著者
田野 葉月
出版者
日本美術教育学会
雑誌
美術教育 (ISSN:13434918)
巻号頁・発行日
vol.2008, no.291, pp.24-29, 2008-03-31 (Released:2010-10-20)
参考文献数
22

Nakai Sotaro (1879-1966) played an important role in the modernization of aesthetic education in the Japanesestyle painting circles of Kyoto. In the Meiji period, in the face of emerging Western influence, the artists of Japanese-style painting in Kyoto gradually realized that interiority should be important in modern Japanese art. The spread of this idea was promoted in 1907 by the first opening of Bunten, an annual nationwide art exhibition sponsored by the Ministry of Education. In response to this trend towards interiority, Nakai told his students that decorative elements, an important aspect of Japanese-style painting, did not only have exterior qualities, but could express new sensitivities to individuality and subjectivity.
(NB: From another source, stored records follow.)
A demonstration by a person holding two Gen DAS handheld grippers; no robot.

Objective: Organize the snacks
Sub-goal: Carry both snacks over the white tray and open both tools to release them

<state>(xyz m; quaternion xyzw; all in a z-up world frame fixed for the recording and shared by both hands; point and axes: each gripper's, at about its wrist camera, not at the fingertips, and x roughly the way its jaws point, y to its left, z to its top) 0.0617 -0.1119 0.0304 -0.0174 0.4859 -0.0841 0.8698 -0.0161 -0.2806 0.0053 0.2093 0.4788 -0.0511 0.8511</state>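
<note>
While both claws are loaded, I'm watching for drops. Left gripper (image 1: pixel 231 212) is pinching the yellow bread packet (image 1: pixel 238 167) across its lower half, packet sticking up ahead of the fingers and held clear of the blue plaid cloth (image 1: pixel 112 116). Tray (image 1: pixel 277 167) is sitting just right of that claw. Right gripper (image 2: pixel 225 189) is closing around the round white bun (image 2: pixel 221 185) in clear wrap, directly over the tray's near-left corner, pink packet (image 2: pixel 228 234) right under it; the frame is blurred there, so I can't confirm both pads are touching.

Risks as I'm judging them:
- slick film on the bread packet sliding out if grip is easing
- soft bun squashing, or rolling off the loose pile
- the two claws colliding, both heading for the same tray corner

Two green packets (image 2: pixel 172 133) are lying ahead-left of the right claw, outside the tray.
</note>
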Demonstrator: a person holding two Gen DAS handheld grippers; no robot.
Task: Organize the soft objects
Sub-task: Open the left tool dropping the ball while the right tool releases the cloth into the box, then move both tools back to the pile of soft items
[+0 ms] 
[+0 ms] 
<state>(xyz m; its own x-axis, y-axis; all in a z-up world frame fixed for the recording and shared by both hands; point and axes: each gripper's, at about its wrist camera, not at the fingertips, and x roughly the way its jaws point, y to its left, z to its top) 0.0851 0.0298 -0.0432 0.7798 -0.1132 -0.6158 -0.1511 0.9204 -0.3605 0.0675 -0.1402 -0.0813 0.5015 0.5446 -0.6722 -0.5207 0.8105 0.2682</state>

Tsuchida Bakusen, one of Nakai's students, understood this theory, but he felt conflicted because Japanese painting materials could not express interiority as easily as oil paintings. For Bakusen, the answer to this problem was for artists to project their own lives onto their works by focusing not only on techniques and materials but also on living itself. This philosophical innovation enabled Bakusen to create a new style of Japanese-style painting.